Would you repeat the listing below exactly, with no pictures in it?

- Supplied material
+ + + + +

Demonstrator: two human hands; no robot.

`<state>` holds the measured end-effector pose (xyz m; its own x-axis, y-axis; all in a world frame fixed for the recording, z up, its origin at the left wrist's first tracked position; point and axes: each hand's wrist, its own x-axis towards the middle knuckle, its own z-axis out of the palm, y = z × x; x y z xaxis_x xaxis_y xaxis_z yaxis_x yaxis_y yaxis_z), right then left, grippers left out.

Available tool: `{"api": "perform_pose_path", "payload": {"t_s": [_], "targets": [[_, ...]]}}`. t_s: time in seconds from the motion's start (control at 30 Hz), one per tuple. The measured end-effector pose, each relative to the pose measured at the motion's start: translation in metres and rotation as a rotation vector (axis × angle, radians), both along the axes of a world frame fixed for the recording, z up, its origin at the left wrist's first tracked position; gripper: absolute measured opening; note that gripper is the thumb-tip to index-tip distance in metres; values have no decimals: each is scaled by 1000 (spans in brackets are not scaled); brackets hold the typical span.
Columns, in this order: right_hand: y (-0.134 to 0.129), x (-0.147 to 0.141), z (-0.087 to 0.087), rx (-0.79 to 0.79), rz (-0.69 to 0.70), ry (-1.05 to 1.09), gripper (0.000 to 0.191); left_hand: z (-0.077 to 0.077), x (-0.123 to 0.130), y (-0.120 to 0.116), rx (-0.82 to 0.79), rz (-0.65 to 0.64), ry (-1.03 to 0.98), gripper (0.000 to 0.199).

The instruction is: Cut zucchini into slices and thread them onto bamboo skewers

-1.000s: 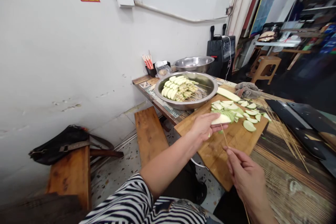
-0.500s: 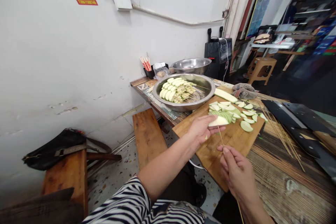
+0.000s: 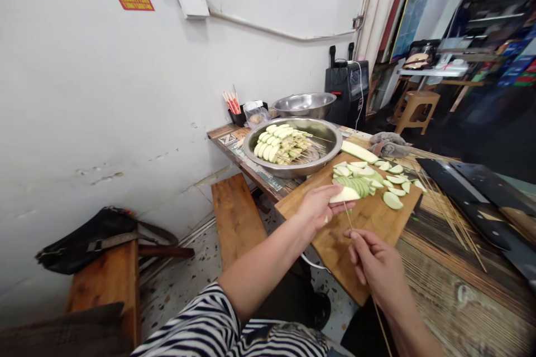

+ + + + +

- Reply
Demonstrator: two human hands; no robot.

`<state>` holds the measured end-effector pose (xyz m; its own x-axis, y-axis; all in a world frame fixed for the recording, z up, its origin at the left wrist's first tracked position; point and axes: each hand's wrist, its own x-axis towards the middle knuckle, its own z-axis out of the palm, y = z × x; x y z xaxis_x xaxis_y xaxis_z yaxis_x yaxis_y yaxis_z), right then left, grippers left out.

Available tool: `{"api": "perform_pose_path", "payload": {"t_s": [_], "targets": [[_, ...]]}}`. t_s: time in seconds from the motion's start (control at 30 Hz), one per tuple. The measured end-effector pose, each relative to the pose measured at the motion's start: translation in metres and rotation as a rotation vector (axis × angle, radians), both along the axes of a world frame fixed for the recording, z up, its origin at the left wrist's first tracked position; gripper: absolute measured opening; note that gripper is the thumb-tip to index-tip distance in metres; values have no decimals: each is scaled by 1000 (spans in brackets are not scaled); brackets hold the typical span.
Columns, in this order: right_hand: y (-0.134 to 0.129), x (-0.147 to 0.141), z (-0.087 to 0.087), rx (-0.79 to 0.79), rz (-0.69 to 0.70), ry (-1.05 to 1.09), gripper (0.000 to 0.191); left_hand: z (-0.077 to 0.077), x (-0.123 to 0.130), y (-0.120 to 0.116), rx (-0.82 to 0.79), rz (-0.65 to 0.64), ry (-1.03 to 0.98), gripper (0.000 to 0.199).

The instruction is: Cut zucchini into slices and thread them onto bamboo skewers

-1.000s: 
-0.500s: 
+0.000s: 

Nothing remains to be done, and the exercise is complete.